The body of a man who died of leukemia at his parents' Raleigh, N.C. home was stranded in a cargo hold for two days as Delta dealt with the chaos of canceled flights during severe weather.

The body of a man who died of leukemia at his parents' North Carolina home was stranded for two days in an airplane's cargo hold while Delta Air Lines dealt with massive flight cancellations during recent severe weather.

Family members told WFTV-TV in Nashville that Delta Air Lines mistakenly rerouted the flight carrying Bryant Lee Raburn’s body from Raleigh to Salt Lake City, instead of to his hometown of Nashville.
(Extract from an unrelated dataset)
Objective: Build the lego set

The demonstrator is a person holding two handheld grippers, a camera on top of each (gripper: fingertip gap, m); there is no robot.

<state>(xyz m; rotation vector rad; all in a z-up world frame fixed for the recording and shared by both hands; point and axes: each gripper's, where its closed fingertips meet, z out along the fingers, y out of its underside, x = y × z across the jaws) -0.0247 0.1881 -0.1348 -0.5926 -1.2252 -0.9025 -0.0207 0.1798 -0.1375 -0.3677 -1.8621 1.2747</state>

Delta then took two days to reroute his body back to Nashville, arriving just an hour or so before a planned memorial service for family and friends was to begin.

“If you’ve never lost a child, it’s a different hurt,” Raburn’s stepfather, David Rhodes, said.

“We were there with him. I performed CPR on him until EMS got there. But he ended up passing away … he was gone.”

Raburn, 31, died after a four-year fight with leukemia.

When family members realized what had happened, Rhodes said, they went to work trying to get Raburn’s body back to Nashville.

“Bryant is in Salt Lake City, in a cargo hold, and we don’t know how to get him to Nashville,” Rhodes said. “I was stonewalled everywhere I called ... Delta told me the soonest he could get here was Sunday night, and I said that was unacceptable. It seemed they had taken all of their cargo pilots and crew and put them on passenger flights.”

A trip to the Nashville airport to work with Delta managers was also frustrating, Rhodes said. After hours of discussions, Delta found a flight that would get Raburn back to Nashville just one hour before his memorial service.